Posted by: Beth Schultz | Nov 2, 2019 2:35:20 PM

Agree on grounds prejudice caused by concealment of evidence is abuse of due process and an insult to The Declaration of Independece, The U S Constitution and The 1948 Universal Declaration oF Human Rights baring torture through fals imprisonment. Keith

Posted by: Keith Smeaton | Nov 3, 2019 1:58:06 AM

I’m going out on a limb here and say they will grant cert, particularly since the MD Court stands alone in their interpretation of the Court’s opinion in Strickland, Here’s hoping 😊

Posted by: Jayne Mansfield | Nov 3, 2019 6:08:01 PM

Both sides submitted particularly excellent briefs. Justices' Conference will be held on November 22 with decision on petition on the 25th. The Supremes will not grant cert.

Posted by: the stamp | Nov 8, 2019 12:05:35 AM

Why doesn't the fact that she didn't pick up her cousins at 3:00 pm get more attention? The state mentions it in their Brief in Opposition (p.9).

Doesn't that mean Lee was almost certainly killed before 3:00 pm?

If Asia McClain's alibi is correct and Syed was at the library until 2:40 pm, the state needs a theory that brings Syed and Lee together between 2:40 and 3:00 pm. They can't just say she was killed later that day (e.g., between 3:15 and 3:45 pm as the state now hypothesizes).

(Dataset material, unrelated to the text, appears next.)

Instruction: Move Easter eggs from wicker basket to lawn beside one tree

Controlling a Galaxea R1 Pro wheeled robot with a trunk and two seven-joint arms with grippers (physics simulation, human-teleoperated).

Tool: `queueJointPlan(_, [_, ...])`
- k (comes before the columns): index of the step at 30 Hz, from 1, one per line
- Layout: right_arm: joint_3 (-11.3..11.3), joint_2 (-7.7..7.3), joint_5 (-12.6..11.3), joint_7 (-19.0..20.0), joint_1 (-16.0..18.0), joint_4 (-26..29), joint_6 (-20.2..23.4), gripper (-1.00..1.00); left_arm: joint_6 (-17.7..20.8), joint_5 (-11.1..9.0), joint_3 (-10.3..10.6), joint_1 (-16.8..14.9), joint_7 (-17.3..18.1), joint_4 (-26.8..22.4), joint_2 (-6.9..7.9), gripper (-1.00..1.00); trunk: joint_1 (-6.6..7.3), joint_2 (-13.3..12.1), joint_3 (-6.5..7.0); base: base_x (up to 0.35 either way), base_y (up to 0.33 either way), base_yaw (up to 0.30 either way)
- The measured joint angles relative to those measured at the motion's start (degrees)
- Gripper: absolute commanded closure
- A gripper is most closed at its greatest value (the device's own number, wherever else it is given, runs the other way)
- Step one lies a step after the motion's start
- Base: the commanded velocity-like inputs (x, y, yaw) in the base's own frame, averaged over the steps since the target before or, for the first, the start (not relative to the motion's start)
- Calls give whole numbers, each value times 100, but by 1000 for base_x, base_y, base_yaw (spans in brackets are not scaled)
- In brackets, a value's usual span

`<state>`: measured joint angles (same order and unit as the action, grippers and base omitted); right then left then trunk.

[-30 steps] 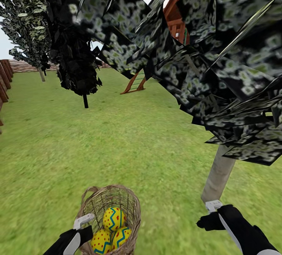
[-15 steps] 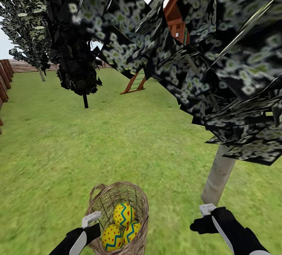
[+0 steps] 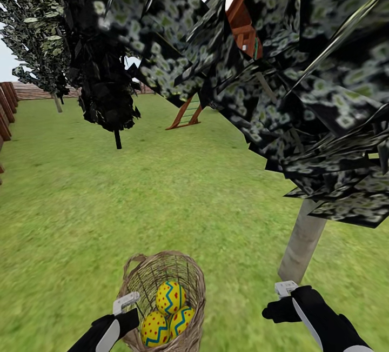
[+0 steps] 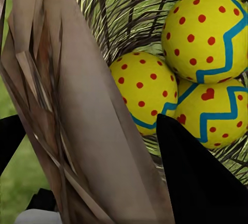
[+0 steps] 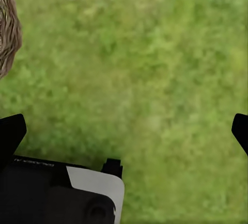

So the jury wouldn't only have to have disbelieved the state's case, they would have to have believed that Syed and Lee somehow met between 2:40 and 3:00 pm. The state has no evidence whatsoever that brings Syed and Lee together in that narrow time window. That means so Syed was likely prejudiced.

Why don't Syed's attorneys discuss the 3:00 pm deadline more prominently?

Posted by: Tom | Nov 8, 2019 9:31:02 AM

I hear RBG is sick right now... I hope that doesn’t mean it’s just an 8-judge panel on the 22nd..

RBG would vote to grant cert too I bet...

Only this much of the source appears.